Captain Macdonald’s droll eye appeared to pity me. “Kenneth, bairn, but you’re an awfu’ ignoramus. You ken naething ava about the lassies. I’m wondering what they learnt you at Oxford. Gin it’s the same to you we’ll talk of something mair within your comprehension.” And thereupon he diverted the conversation to the impending invasion of England by the Highland army. Presently I asked him what he thought of the Prince now that he had been given a chance to study the Young Chevalier at closer range, and I shall never forget the eager Highlander’s enthusiastic answer.
“From the head to the heel of him he is a son of Kings, kind-hearted, gallant, modest. He takes all hearts by storm. Our Highland laddie is the bravest man I ever saw, not to be rash, and the most cautious, not to be a coward. But you will be judging for yourself when you are presented at the ball on Tuesday.”
I told him that as yet I had no invitation to the ball.
“That’s easy seen to. The Chevalier O’Sullivan makes out the list. I’ll drop a flea in his lug (ear).”
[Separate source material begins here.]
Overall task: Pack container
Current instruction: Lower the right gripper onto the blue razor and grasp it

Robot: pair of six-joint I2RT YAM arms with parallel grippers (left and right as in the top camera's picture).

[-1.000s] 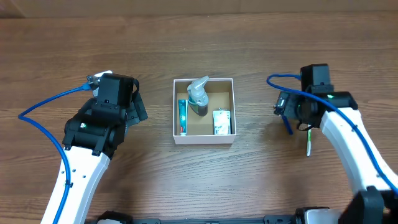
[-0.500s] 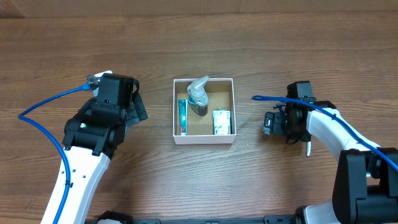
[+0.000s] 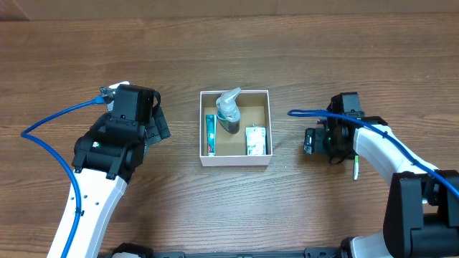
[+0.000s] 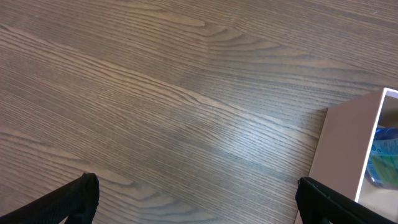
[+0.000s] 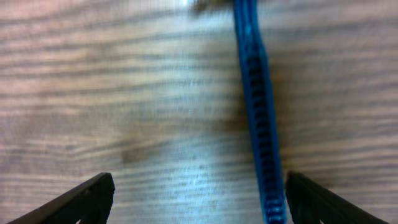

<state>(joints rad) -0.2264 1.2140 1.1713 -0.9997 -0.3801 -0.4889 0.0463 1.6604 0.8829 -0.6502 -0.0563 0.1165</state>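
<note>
Right arm has swung in toward the middle and dropped low over the table since a second ago, wrist turned; left arm and everything in the container look unchanged. Right claw (image 3: 315, 140) has jaws apart, straddling a blue ribbed handle (image 5: 256, 106) lying flat on the wood, nothing clamped yet. The handle sits off-centre, nearer one finger (image 5: 323, 202) than the other, so expect it to get pushed sideways as the jaws close. My read on it: light, stiff plastic, ribs give decent bite, but it's thin and low, so fingertips need to be right at table level. Pinch across the narrow width, mid-length; what the head end is I can't tell. Left claw (image 4: 205, 211) is also apart, empty, parked. The container (image 3: 235, 161) sits between the two claws, well apart from the right one on its inner side, and its white wall shows just ahead of the left one's fingers. It already holds a pump bottle (image 3: 228, 111), a tube (image 3: 210, 135) and a small packet (image 3: 254, 140). It's probably very light, with thin walls that dent and a base that skates if bumped. Better not to grab it; if needed, pinch one wall at the rim. Bare brown floor between tube and packet looks like the slot. A white-and-green stick (image 3: 354, 168) lies just outboard of the right claw, not yet packed.
</note>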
Next day was Sunday, and I arrayed myself with great care to attend the church at which one Macvicar preached; to be frank I didn’t care a flip of my fingers what the doctrine was he preached; but I had adroitly wormed out of Miss MacBean that he was the pastor under whom she sat. Creagh called on me before I had set out, and I dragged him with me, he protesting much at my unwonted devotion.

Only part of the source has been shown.